S’è dichiarato favorevole agli investimenti in corsi e seminari anche Roberto Napoletano, direttore del Sole24ore: «La legge sulla formazione continua è un’opportunità decisiva per mettersi in discussione e crescere. È giusto che in mancanza di risorse gli editori si facciano carico dei costi, si può e si deve investire. Anche per creare nuovi redattori: il consiglio che do a chi tenta di entrare nei giornali è di specializzarsi in un settore, darsi una propria riconoscibilità professionale ed essere attenti al web. Il miglior modo per fare giornalismo di alto livello è concentrarsi sulla verifica, più che sul flusso costante delle news, com’è nello stile del Sole24 ore».


Anche la televisione di Stato crede nel rinnovamento, come ‘ponte’ per il futuro. «Sono convinto che le aziende che non investono e non puntano sull’innovazione muoiono. La formazione è un investimento importante – chiarisce Luigi Gubitosi, direttore generale Rai -. La nostra azienda negli ultimi anni, eccetto la scuola di giornalismo di Perugia, non ha puntato molto sulla formazione.

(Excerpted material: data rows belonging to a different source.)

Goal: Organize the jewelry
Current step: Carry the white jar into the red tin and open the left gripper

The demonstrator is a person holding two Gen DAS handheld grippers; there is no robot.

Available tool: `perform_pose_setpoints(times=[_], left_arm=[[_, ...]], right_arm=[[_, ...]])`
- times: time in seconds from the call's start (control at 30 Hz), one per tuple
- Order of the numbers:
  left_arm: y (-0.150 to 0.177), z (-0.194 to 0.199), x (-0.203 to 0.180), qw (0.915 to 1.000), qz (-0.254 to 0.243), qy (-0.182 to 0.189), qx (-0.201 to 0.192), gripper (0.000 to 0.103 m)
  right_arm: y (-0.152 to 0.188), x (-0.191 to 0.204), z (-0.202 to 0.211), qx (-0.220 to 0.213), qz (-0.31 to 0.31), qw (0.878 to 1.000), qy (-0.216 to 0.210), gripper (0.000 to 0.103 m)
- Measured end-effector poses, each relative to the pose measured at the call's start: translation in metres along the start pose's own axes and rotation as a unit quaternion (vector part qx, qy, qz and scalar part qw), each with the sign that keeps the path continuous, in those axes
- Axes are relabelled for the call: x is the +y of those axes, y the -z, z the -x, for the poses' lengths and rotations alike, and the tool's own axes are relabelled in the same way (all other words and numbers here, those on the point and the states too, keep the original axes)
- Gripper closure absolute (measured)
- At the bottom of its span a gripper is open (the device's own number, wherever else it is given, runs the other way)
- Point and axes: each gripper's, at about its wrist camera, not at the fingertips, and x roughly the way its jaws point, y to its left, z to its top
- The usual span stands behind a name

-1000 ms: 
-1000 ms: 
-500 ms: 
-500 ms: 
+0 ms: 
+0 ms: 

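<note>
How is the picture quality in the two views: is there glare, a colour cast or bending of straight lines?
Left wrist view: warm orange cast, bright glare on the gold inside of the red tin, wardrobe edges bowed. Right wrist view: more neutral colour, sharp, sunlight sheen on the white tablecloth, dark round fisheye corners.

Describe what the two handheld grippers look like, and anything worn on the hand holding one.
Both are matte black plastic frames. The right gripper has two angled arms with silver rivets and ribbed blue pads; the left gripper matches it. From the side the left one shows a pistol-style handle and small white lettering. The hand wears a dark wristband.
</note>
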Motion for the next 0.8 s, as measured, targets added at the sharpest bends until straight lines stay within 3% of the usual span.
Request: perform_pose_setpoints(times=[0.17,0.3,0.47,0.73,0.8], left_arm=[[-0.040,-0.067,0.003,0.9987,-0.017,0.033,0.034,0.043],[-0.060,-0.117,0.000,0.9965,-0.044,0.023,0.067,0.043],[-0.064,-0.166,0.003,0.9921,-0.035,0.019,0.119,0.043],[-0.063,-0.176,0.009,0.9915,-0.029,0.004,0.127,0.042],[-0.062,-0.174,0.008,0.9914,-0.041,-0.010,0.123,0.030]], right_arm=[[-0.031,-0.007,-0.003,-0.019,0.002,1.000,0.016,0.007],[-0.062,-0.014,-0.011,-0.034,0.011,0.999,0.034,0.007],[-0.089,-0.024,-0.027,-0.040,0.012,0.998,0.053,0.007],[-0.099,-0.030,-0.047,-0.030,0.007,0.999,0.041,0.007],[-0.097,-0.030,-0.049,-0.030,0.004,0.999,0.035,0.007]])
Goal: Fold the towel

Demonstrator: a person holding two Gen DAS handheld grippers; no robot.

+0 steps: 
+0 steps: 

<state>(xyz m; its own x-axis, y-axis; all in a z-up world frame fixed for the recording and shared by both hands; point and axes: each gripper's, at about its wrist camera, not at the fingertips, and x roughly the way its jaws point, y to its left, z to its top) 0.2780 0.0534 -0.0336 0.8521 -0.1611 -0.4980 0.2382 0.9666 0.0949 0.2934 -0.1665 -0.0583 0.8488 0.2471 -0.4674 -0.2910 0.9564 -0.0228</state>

Non si assumono giovani da anni, ma di recente sono stati stabilizzati molti precari. La Rai anagraficamente è anziana: i due terzi dei giornalisti sono over 50. Ma nei prossimi tre anni miriamo a investire in risorse umane e aumentare la mobilità inter-aziendale, sia tra le varie testate che da un mezzo all’altro.
Concorda sull’importanza della formazione anche il sindacato, che tuttavia s’interroga sulla sua utilità nell’attuale scenario del mondo del lavoro giornalistico e sul nodo finanziamenti. «Chi pagherà i corsi – chiede Franco Siddi, segretario generale Fnsi - e perché farli se molti giovani free-lance non riusciranno mai a ottenere un posto fisso? L’occupazione stabile è ancora destinata a calare del 30% nei prossimi anni. L’Ordine dovrebbe farsi carico dei costi della formazione per i giovani precari, anche in virtù della tassa annuale che fa pagare ai propri iscritti. Ma basterebbero 30 milioni in 3-4 anni per far ripartire l’intero settore. L’aggiornamento è una risorsa fondamentale, indispensabile a creare nuove opportunità professionali. Tuttavia è di competenza dell’Ordine, non del sindacato. È importante riaffermare la differenza di ruoli: mentre l’Fnsi si occupa di contratti e occupazione, l’Ordine dovrebbe preoccuparsi di giornalismo etico e responsabilità».